Problem to work on: Where a picture appears, skip it and copy everything else in the listing exactly.

Segment Open

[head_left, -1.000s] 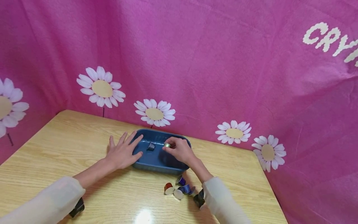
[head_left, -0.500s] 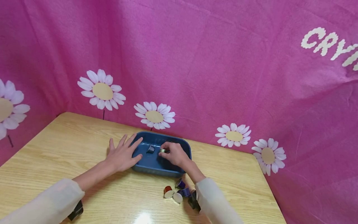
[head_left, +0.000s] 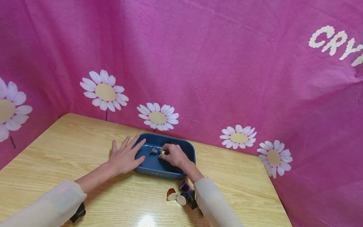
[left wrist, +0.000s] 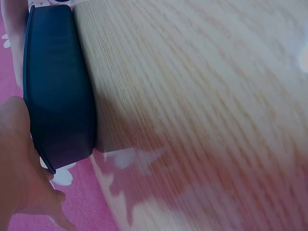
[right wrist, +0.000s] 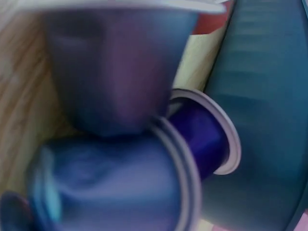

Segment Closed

Answer box:
[head_left, -1.000s] 
[head_left, -0.500s] 
[head_left, +0.000s] 
[left wrist, +0.000s] 
[right wrist, +0.000s] 

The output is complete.